Compassion through old photographs

All we have is now.

This perspective, so central to Zen, has helped me immensely. The past is gone.  The future does not exist.  There is only now.

And yet, I have found that photographs of the past have a way of fostering compassion.

One way is having before my eyes representations of the world in which my ancestors lived. It’s one thing to hear the stories. It’s a bigger thing to have the stories illustrated.

I’ve been researching my family history for 15 years now, and one of the great joys is acquiring photos of the people and places I learn about along the way. It creates an appreciation for all those who have gone before me, whose lives made my life possible.
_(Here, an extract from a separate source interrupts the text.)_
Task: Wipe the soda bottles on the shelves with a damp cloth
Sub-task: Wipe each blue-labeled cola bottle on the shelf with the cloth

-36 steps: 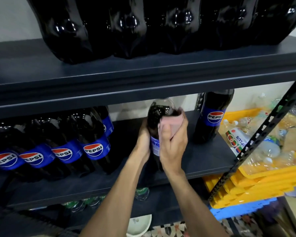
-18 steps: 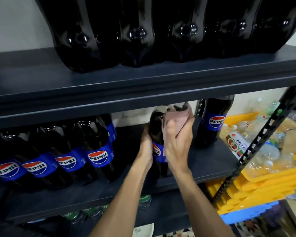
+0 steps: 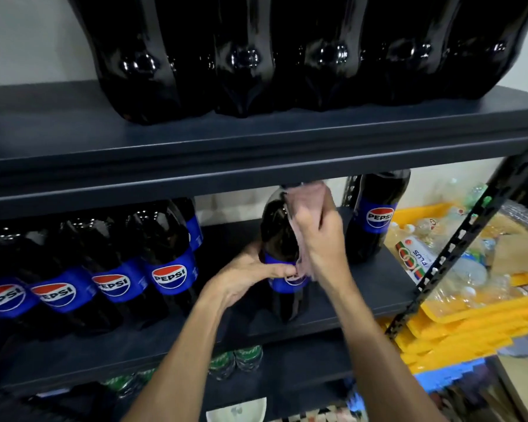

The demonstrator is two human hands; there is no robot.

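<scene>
Centre frame, a left hand (image 3: 247,275) grips the dark plastic Pepsi bottle (image 3: 279,236) standing on the black metal middle shelf (image 3: 378,281). A right hand (image 3: 323,242), fingers curled round a pink cloth (image 3: 308,202), rubs its shoulder. Hard rubbing could topple it forward. At right, yellow plastic crates (image 3: 470,318) hold clear bottles (image 3: 470,269).

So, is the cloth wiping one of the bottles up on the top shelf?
No, the right hand holds the pink cloth against a Pepsi bottle standing on the middle shelf.
</scene>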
Old photos have also been helpful when it comes to family members who are still very much alive. I first discovered this while compiling photos from my mother’s past.
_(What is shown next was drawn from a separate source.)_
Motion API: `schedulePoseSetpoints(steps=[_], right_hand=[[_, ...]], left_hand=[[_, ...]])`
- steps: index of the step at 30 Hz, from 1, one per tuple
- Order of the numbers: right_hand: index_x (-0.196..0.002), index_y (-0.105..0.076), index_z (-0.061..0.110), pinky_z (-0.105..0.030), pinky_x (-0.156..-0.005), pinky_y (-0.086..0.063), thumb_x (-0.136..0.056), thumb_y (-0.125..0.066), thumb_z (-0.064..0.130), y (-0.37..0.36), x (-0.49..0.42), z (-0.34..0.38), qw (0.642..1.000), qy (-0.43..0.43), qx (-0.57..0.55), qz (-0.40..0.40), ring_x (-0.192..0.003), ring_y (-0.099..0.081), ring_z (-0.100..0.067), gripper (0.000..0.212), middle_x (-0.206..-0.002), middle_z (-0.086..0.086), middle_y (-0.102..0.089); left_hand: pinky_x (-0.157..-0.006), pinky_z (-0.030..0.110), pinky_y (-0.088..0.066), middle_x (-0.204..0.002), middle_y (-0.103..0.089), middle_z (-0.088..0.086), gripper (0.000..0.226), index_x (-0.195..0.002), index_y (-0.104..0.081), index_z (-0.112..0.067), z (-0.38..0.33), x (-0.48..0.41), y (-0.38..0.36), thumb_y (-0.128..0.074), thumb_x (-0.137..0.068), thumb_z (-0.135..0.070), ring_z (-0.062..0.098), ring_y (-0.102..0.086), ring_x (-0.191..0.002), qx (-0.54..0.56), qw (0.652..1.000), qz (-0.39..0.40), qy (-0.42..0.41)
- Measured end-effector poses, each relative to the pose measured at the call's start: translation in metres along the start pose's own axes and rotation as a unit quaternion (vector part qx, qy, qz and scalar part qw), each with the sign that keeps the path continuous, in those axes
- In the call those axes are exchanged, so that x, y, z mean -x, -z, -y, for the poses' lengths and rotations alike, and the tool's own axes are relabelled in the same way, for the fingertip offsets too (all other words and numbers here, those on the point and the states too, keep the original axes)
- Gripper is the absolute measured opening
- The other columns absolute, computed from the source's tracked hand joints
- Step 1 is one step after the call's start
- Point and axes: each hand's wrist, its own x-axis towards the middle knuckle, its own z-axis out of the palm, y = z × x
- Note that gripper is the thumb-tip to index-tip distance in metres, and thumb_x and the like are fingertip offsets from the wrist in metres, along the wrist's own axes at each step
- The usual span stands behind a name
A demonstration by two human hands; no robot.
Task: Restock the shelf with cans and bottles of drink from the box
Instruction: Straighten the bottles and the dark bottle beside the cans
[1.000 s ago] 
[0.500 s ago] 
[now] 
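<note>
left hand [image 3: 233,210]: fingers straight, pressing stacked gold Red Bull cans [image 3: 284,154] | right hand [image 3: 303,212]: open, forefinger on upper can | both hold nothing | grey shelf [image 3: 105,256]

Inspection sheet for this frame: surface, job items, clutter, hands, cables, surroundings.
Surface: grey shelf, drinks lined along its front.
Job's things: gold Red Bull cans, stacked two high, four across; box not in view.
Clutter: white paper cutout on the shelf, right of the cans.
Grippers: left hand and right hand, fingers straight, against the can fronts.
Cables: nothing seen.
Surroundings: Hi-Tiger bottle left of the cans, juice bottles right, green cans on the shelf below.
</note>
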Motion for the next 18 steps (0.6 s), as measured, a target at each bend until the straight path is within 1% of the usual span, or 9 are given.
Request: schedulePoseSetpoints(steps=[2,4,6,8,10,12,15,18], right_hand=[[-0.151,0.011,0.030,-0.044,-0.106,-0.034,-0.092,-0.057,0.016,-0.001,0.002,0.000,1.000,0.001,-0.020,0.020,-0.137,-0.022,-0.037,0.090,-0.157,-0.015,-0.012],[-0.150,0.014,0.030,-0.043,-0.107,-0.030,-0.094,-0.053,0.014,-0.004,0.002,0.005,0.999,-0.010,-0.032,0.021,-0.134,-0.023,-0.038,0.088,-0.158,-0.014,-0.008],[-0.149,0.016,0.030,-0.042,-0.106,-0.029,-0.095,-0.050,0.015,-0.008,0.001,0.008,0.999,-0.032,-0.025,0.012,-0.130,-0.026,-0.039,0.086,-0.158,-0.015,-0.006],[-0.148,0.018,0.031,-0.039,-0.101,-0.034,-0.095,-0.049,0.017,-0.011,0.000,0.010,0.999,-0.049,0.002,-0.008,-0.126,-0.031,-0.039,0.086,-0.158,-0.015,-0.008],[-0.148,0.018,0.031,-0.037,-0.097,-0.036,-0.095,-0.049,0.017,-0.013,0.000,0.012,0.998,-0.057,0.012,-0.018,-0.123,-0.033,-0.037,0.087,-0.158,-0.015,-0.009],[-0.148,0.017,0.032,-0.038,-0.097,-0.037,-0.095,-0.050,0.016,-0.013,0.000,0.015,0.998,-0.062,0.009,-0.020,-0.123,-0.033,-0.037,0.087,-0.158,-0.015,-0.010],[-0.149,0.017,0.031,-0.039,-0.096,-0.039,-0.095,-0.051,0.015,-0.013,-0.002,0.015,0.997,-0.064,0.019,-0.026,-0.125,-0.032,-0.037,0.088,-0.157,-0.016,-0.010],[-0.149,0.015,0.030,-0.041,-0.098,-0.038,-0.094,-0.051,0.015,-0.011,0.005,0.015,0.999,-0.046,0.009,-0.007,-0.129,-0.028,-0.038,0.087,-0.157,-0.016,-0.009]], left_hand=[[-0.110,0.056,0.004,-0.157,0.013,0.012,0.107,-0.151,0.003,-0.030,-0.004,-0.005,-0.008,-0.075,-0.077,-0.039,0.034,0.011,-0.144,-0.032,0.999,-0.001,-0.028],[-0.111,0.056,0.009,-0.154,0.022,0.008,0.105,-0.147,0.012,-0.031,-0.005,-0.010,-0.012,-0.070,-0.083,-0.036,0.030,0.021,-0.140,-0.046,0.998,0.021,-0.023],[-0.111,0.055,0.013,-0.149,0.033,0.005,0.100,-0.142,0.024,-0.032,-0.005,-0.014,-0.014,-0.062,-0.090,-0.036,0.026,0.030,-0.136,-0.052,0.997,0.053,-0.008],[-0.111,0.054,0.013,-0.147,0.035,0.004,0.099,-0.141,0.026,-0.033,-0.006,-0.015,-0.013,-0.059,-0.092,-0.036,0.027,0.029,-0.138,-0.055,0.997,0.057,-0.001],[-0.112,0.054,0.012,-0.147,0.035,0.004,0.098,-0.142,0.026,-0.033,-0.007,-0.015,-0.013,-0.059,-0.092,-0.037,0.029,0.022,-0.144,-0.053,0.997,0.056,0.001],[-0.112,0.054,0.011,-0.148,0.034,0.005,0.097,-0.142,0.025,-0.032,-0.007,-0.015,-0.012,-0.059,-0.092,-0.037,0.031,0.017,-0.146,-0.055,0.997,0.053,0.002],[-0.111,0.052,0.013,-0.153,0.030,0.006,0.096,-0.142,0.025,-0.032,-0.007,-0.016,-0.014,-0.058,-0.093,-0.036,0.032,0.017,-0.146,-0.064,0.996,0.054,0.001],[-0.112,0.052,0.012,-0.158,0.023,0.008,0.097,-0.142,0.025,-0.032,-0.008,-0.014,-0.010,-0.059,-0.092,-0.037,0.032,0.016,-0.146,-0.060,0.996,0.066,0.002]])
My relationship with Mom is very good. But like anybody else, she can be difficult at times, and of course there are those rough spots in our past that sometimes resurface when you least expect it. Letting go, it seems, is a full-time job.

But ever since I uncovered a photo of her when she was five years old, looking somewhat lost while sitting on a makeshift merry-go-round in Germany back in 1940, I see her in a different light. She had no idea what was going on or what the future would hold. And for all our life experiences, this still holds true for us as adults.
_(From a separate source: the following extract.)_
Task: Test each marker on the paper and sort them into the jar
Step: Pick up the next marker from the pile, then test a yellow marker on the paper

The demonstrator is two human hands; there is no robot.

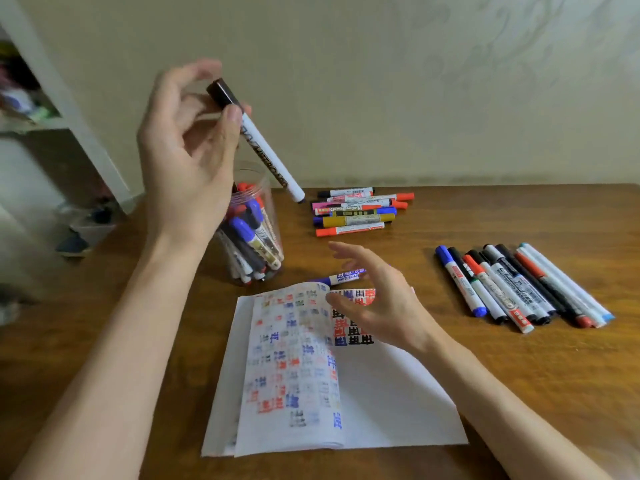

It’s now very easy for me to remember this when I look at her, age 75, and it brings up this wellspring of compassion that I would have felt for that lonely little five-year-old girl if I had crossed her path way back when. That’s not to say I don’t have compassion for my mother to begin with — I certainly do — but any transitory irritation or anger that may come up is immediately vaporized by the memory of that photograph. It’s a remarkable thing.

A similar reaction happens when dealing with my children. They’re only 10 and 14, and I have vivid memories of them at every stage of their lives. I try not to fall into the trap of longing for a time when they were younger and seemingly more respectful of their parents and kinder to each other. But a photo of either of them around age five does wonders do disarm my anger.

Yes, we only have now. But I have to wonder, since most of us meet the other adults in our lives as adults and not as kindergartners, if it would be a good idea to carry photos of ourselves at age five, and to share them at the moment we’re about to act out of anger.